§ Required work
Look at each line of the listing. Copy those that hold the string "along".
==*==
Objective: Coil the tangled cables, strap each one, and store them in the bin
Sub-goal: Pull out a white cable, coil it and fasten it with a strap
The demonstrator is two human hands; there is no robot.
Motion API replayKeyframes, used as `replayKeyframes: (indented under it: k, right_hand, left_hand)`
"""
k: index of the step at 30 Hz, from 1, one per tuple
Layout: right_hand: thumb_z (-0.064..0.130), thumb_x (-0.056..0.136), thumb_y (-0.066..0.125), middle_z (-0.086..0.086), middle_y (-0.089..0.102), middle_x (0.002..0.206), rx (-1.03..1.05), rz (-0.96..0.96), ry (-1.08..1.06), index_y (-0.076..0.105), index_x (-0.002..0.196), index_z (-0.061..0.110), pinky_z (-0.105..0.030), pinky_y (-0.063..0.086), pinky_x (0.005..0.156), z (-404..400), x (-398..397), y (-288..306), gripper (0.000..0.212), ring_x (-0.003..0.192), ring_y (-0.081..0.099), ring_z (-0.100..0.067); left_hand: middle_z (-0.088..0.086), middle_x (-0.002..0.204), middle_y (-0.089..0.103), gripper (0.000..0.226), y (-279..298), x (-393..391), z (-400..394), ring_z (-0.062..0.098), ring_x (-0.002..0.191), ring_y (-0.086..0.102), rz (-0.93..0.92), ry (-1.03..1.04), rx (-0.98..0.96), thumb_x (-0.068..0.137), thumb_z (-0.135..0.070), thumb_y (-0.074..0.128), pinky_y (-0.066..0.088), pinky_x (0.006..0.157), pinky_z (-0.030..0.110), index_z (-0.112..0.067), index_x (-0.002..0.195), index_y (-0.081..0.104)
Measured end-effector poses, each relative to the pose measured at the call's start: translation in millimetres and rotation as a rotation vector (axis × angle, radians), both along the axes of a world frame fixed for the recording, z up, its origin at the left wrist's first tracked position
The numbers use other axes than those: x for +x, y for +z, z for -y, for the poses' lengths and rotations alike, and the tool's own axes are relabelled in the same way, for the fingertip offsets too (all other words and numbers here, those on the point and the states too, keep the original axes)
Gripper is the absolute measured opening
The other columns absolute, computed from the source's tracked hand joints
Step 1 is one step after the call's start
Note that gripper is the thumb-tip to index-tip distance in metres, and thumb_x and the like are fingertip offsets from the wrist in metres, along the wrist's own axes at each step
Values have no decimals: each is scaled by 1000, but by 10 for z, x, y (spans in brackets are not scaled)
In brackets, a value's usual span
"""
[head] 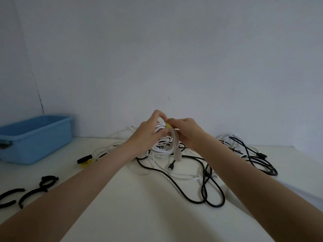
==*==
§ Answer to this problem
Measured end-effector poses, each relative to the pose measured at the call's start: translation in millimetres and rotation as a rotation vector (axis × angle, radians), both along the axes of a world frame fixed for the recording, z up, its origin at the left wrist's first tracked position
Note that gripper is the thumb-tip to index-tip distance in metres, and thumb_x and the like are fingertip offsets from the wrist in metres, along the wrist's own axes at each step

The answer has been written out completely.